Targeting function of liposomes is preserved after spray‐drying as demonstrated by the a) LecB binding assay and b) in microfluidic chambers. c) Uptake of plain (MP_lipo_plain) and fucosylated (MP_lipo_fuco) BDQ‐loaded nano‐in‐microparticles following redispersion. Uptake after 2‐h incubation at 37 °C by dTHP‐1 cells evidenced by flow cytometry confirmed that active targeting was preserved. d) Representative confocal images analyzed for dissolved dry powders containing fucosylated liposomes show the intracellular localization of liposomes. Nuclei were stained with DAPI (blue), actin with phalloidin (green), and liposomes with PE‐Texas red. Data represent means ± SD (n = 9, N = 3) with significance defined as *** (p < 0.001).

Figure 8

a) A slide with deposited tracheobronchial mucus was placed into stage 2 of the next generation impactor and analyzed by video microscopy after deposition of the dry powder to study the mobility of plain (MP_lipo_plain) and fucosylated (MP_lipo_fuco) liposomes released from microparticles. b) The slope of individual mean squared displacement (MSD) curves discriminates between mobile (black line, α > 0.5) and immobile (red line, α ≤ 0.5) particles.
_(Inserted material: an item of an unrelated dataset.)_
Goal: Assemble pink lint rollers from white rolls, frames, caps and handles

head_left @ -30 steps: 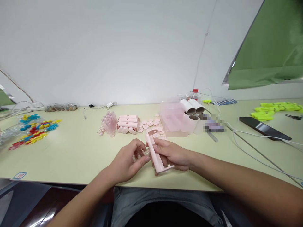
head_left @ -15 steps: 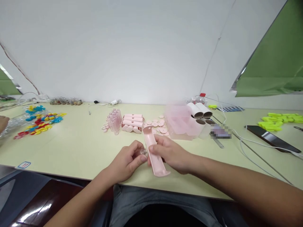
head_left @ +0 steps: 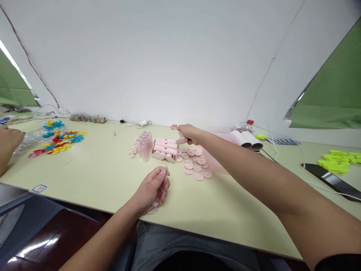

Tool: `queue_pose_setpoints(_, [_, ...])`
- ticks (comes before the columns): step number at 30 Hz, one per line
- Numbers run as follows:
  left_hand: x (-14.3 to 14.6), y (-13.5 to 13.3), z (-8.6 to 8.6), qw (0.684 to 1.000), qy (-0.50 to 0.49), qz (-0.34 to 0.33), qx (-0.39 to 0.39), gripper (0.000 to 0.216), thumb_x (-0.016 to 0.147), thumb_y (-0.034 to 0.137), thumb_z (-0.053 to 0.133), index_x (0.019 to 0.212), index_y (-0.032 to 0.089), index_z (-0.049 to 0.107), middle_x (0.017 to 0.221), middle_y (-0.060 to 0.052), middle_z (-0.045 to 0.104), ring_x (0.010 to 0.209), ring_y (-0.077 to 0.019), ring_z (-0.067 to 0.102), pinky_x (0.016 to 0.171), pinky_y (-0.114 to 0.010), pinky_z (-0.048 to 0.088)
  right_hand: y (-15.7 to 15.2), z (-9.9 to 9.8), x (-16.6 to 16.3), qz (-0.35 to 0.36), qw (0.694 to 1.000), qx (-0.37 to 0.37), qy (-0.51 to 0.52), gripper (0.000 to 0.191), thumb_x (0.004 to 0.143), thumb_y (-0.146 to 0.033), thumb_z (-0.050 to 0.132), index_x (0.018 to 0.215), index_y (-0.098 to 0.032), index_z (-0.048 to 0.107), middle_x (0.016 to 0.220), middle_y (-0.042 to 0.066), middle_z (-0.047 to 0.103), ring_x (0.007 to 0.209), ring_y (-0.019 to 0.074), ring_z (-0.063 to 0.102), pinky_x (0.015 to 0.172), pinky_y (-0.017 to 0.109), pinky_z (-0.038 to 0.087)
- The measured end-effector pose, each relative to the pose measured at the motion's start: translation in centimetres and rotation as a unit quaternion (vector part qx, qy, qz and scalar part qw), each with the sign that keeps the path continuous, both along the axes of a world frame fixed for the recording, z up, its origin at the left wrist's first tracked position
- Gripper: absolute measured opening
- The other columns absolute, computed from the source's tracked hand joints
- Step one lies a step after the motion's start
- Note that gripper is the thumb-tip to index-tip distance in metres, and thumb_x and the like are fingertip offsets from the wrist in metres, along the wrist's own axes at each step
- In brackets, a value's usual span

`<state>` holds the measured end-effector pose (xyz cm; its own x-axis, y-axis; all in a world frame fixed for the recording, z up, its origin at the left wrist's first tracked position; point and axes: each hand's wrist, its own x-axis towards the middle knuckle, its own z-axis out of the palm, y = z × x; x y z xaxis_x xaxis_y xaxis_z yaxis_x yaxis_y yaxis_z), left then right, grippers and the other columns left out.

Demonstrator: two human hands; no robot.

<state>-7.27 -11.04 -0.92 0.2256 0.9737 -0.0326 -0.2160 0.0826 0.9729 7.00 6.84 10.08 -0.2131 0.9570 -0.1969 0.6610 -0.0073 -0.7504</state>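
Slim, seemingly clear tube [head_left: 166, 172] fast in left hand [head_left: 155, 186], pink holder [head_left: 182, 140] in right hand [head_left: 191, 133].

Pale table [head_left: 107, 177] with stacked pink pieces [head_left: 165, 146], discs [head_left: 198, 176]

Bare tabletop [head_left: 98, 173] left of left hand [head_left: 153, 186] — stacked pink holders [head_left: 165, 142] block way ahead, pink discs [head_left: 197, 168] front-right.

The right hand [head_left: 191, 132] has carried its pink holder [head_left: 181, 140] from the lower middle of the frame up to the centre, beside the stacked holders [head_left: 165, 146]. The left hand [head_left: 152, 187] has turned, its clear tube's end [head_left: 166, 170] poking up, a pink ring [head_left: 152, 213] showing beneath. Another person's hand [head_left: 9, 140] now reaches further in at left.
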Motion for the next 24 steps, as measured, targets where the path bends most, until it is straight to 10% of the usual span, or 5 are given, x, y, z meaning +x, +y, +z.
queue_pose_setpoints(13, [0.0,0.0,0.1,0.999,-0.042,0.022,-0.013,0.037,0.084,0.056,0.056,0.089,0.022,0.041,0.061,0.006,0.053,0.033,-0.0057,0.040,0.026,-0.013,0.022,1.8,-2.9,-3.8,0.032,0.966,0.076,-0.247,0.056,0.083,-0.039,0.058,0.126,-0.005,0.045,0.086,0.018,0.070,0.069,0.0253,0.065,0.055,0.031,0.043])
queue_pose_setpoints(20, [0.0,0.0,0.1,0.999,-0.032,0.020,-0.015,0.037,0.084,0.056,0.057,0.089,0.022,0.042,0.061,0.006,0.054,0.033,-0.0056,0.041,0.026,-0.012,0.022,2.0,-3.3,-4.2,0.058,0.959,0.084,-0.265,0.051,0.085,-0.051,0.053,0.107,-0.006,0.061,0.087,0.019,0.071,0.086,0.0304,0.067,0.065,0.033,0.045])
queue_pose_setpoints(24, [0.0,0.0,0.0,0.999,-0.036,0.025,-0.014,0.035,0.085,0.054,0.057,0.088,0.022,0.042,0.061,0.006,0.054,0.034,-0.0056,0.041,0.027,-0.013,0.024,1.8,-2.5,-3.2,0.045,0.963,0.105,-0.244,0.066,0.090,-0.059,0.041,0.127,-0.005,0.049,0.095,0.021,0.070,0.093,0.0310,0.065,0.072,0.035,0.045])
Percentages indicate the mobile/immobile fraction of all tracked particles. c) The distribution of log (MSD) values at a timescale of t = 0.5 s indicates a higher mobility of fucosylated liposomes, as also signified in the representative trajectory. Three independent experiments were performed with at least >150 particles/frame.

Figure 9

Antimycobacterial activity of free bedaquiline (BDQ), BDQ‐loaded liposomes and dry powders of BDQ‐loaded liposomes on extra‐ and intracellular M. abscessus under submerged and air–liquid interface conditions. a) Efficacy of the formulations against extracellular bacteria at different BDQ concentrations at submerged conditions and b) at a fixed concentration of 500 ng mL⁻¹ after dry powder aerosol deposition at air‐interface conditions. Intracellular infection of dTHP‐1 cells treated with free BDQ, BDQ liposomes, and the respective powders with and without fucose targeting after c) 24 h and d) 72 h. Data represent means ± SD (n = 9, N = 3) with significance defined as *** (p < 0.001), ** (p < 0.01), and * (p < 0.05).